Am Dienstag, 17. Oktober 2017, fand im Polnischen Institut Wien ein Treffen anlässlich des 200. Todestages des polnischen und amerikanischen Nationalhelden Tadeusz Kościuszko statt. Die Veranstaltung, an der zahlreiche Vertreter des diplomatischen Corps teilnahmen, wurde in Zusammenarbeit des Polnischen Instituts und des Wissenschaftlichen Zentrums der Polnischen Akademie der Wissenschaften in Wien organisiert.

Tadeusz Kościuszko, polnischer und amerikanischer General, Freiheitskämpfer im amerikanischen Unabhängigkeitskrieg, Anführer und Oberbefehlshaber der Insurrektion im Jahr 1794, die in die Geschichte als Kościuszko-Aufstand eingegangen ist, starb am 15. Oktober 1817 in Solothurn (Schweiz) und wird seither als Nationalheld gefeiert. Heuer jährt sich sein Todestag zum 200. Mal. Aus diesem Anlass erklärte der Sejm der Republik Polen das Jahr 2017 zum Tadeusz-Kościuszko-Jahr, unter der Schirmherrschaft der UNESCO. Zwei Tage nach dem 200. Todestag des Nationalhelden am 15. Oktober 2017 eranstaltete das Polnische Institut in Kooperation mit dem Wissenschaftlichen Zentrum der Polnischen Akademie der Wissenschaften in Wien einen feierlichen Abend, der Tadeusz Kościuszko gewidmet war.

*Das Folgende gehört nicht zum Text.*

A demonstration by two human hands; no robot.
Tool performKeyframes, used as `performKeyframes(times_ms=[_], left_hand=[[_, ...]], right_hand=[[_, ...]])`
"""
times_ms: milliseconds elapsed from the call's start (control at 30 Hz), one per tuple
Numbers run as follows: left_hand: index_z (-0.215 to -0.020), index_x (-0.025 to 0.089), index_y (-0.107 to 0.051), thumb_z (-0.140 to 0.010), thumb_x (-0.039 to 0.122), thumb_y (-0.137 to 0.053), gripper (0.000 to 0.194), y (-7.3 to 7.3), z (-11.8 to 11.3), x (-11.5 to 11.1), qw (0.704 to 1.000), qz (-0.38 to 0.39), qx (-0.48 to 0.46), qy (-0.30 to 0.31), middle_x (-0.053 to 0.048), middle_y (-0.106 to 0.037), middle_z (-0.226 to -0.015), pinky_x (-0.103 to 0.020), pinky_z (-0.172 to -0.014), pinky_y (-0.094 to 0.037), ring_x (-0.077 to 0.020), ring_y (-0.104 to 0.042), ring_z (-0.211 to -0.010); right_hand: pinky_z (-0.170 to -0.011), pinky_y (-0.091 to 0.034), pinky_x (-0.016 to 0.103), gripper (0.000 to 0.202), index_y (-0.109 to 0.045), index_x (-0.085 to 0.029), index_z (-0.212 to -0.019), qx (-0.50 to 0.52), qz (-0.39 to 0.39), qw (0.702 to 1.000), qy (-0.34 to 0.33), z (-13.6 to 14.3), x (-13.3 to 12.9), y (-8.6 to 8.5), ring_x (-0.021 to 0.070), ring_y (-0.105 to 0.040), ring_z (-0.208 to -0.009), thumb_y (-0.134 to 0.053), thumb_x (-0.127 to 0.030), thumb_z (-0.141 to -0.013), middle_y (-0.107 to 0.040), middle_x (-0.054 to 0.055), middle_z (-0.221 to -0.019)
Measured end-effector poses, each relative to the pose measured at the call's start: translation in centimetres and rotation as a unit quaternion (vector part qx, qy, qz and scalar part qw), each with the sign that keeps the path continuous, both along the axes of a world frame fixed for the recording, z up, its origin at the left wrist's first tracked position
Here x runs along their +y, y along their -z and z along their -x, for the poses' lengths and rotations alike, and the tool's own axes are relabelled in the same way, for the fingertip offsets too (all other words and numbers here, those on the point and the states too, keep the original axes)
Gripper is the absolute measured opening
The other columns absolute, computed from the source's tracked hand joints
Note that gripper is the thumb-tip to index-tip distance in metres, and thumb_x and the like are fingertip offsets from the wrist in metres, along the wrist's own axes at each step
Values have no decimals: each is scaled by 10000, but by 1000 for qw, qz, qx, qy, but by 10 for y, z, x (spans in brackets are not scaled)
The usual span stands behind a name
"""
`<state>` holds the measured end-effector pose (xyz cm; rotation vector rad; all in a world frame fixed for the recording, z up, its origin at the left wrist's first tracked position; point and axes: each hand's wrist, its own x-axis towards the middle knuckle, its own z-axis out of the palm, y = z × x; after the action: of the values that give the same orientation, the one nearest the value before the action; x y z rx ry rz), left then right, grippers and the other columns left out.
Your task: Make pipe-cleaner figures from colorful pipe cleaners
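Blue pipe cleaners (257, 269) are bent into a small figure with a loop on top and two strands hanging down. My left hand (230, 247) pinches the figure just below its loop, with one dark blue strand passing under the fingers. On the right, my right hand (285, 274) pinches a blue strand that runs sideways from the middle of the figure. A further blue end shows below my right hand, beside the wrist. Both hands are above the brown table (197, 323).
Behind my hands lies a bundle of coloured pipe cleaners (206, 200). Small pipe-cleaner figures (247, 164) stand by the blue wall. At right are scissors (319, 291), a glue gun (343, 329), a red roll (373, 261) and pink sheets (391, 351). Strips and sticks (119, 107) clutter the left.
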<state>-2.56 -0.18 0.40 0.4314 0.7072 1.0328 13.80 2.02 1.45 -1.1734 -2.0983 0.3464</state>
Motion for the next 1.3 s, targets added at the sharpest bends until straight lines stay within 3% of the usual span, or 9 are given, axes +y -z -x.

„Ich freue mich sehr, dass auch Wien mit dieser Veranstaltung den herausragenden Polen Tadeusz Kościuszko feiert. Wir gedenken Kościuszko hier in Österreich, genauso wie in den Vereinigten Staaten und in anderen Ländern rund um den Globus. In Washington fand am Wochenende eine von der dortigen Botschaft der Republik Polen organisierte Gedenkfeier statt, an der zahlreiche Vertreter der polnischen Regierung sowie der Verwaltungsbehörden und des Militärs der Vereinigten Staaten teilnahmen“ – so der Direktor des Polnischen Instituts Wien, Rafał Sobczak, in seiner Ansprache.

Die Ideale, die Kościuszko vertrat, sowie seine Leistungen gereichten nicht nur dem polnischen Volk zur Ehre, sondern auch der ganzen Menschheit, da er zur Unabhängigkeit der Vereinigten Staaten einen wichtigen Beitrag leistete. „Der bedeutende polnische Historiker Szymon Askenazy schrieb einst über Kościuszko: Er wurde zu einem der unsterblichen Helden der Menschheit. Warum? Sein Name ist Polen, führte Direktor Sobczak in seiner Rede aus.

Zum Auftakt des Abends erzählte Prof. Dr. Bogusław Dybaś, Direktor des Wissenschaftlichen Zentrums der Polnischen Akademie der Wissenschaften in Wien, in seinem Vortrag „Tadeusz Kościuszko – ein Held, der verbindet“ über das Leben und die Verdienste des Nationalhelden. Anschließend fand ein Konzert von Dr. Jakub Kościuszko statt, einem polnischen Gitarristen, der u.a. Transkriptionen der Musikstücke von Tadeusz Kościuszko präsentierte, die er selbst für Gitarre adaptiert hatte. Auf dem Programm des Konzertes unter dem Motto „Kościuszko plays Kościuszko” standen zudem Werke angesehener Komponisten wie Fryderyk Chopin, Aleksander Tansman und Feliks Nowowiejski sowie Lieder junger Gegenwartsmusiker wie Marek Pasieczny und Leszek Zaleski.

An dem Abend nahmen zahlreiche österreichische Gäste und die Polonia, wie auch Vertreter des diplomatischen Corps (u.a. die Botschafterin der Republik Polen, der Botschafter von Ungarn sowie diplomatische Vertreter von Irland und Norwegen) und des akademischen Milieus Wiens teil.